Dataset content:
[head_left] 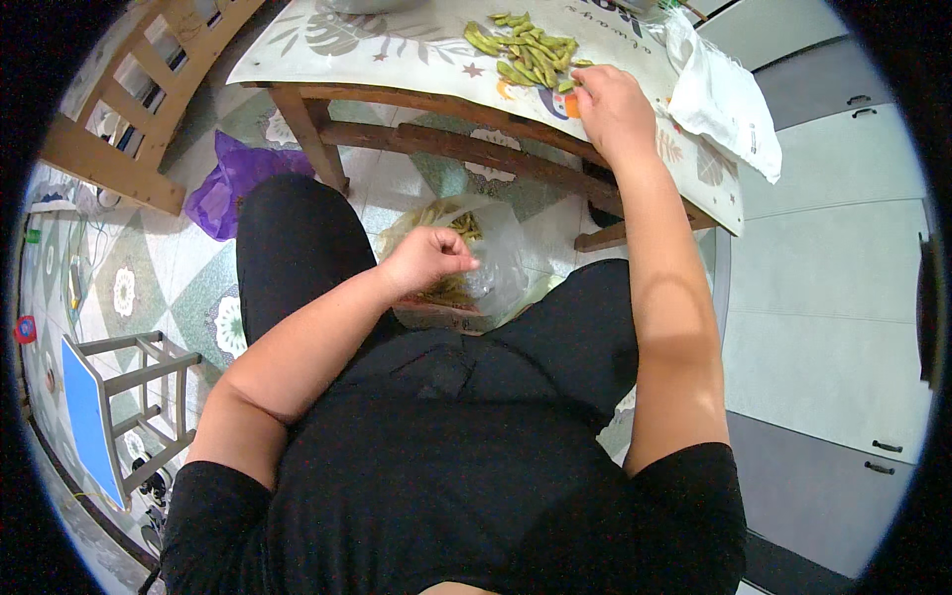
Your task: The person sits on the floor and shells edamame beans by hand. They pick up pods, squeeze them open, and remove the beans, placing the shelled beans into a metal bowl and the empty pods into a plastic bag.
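Observation:
A loose pile of green soybean pods lies on the table's printed cloth. At the pile's right edge is my right hand, its fingers curled together and their tips touching the outermost pods. What they grip, if anything, is hidden. Between my knees sits a clear plastic bag with more yellowish-green pods inside. My left hand hovers over this bag's mouth. Its thumb and fingers are pinched together, and anything between them is too small to make out.
The wooden table stands ahead, with a white bag hanging over its right side and part of a bowl at its far edge. A purple bag rests on the floor. Left are a blue-topped stool and wooden furniture; right, cabinets.

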`<action>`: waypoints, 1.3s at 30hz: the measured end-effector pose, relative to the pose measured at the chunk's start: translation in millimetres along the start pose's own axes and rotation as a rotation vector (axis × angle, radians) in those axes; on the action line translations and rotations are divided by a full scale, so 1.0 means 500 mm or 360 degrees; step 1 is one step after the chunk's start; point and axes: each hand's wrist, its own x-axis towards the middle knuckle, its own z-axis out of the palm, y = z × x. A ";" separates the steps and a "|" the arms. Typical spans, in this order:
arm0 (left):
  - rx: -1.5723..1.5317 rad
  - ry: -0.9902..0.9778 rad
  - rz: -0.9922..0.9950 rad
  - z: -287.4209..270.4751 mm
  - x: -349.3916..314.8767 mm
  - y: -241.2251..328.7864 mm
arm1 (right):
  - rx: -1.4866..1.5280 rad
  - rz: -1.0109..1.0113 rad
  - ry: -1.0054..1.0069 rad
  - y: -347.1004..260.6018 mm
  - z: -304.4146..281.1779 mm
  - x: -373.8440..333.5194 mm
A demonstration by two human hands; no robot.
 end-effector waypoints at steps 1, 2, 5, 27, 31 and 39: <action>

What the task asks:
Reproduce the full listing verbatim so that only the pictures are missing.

Answer area:
[head_left] 
Your task: The person sits on the floor and shells edamame beans by hand. They pick up pods, squeeze them open, and remove the beans, placing the shelled beans into a metal bowl and the empty pods into a plastic bag.
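Observation:
A loose pile of green soybean pods lies on the table's printed cloth. At the pile's right edge is my right hand, its fingers curled together and their tips touching the outermost pods. What they grip, if anything, is hidden. Between my knees sits a clear plastic bag with more yellowish-green pods inside. My left hand hovers over this bag's mouth. Its thumb and fingers are pinched together, and anything between them is too small to make out.
The wooden table stands ahead, with a white bag hanging over its right side and part of a bowl at its far edge. A purple bag rests on the floor. Left are a blue-topped stool and wooden furniture; right, cabinets.
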
`<action>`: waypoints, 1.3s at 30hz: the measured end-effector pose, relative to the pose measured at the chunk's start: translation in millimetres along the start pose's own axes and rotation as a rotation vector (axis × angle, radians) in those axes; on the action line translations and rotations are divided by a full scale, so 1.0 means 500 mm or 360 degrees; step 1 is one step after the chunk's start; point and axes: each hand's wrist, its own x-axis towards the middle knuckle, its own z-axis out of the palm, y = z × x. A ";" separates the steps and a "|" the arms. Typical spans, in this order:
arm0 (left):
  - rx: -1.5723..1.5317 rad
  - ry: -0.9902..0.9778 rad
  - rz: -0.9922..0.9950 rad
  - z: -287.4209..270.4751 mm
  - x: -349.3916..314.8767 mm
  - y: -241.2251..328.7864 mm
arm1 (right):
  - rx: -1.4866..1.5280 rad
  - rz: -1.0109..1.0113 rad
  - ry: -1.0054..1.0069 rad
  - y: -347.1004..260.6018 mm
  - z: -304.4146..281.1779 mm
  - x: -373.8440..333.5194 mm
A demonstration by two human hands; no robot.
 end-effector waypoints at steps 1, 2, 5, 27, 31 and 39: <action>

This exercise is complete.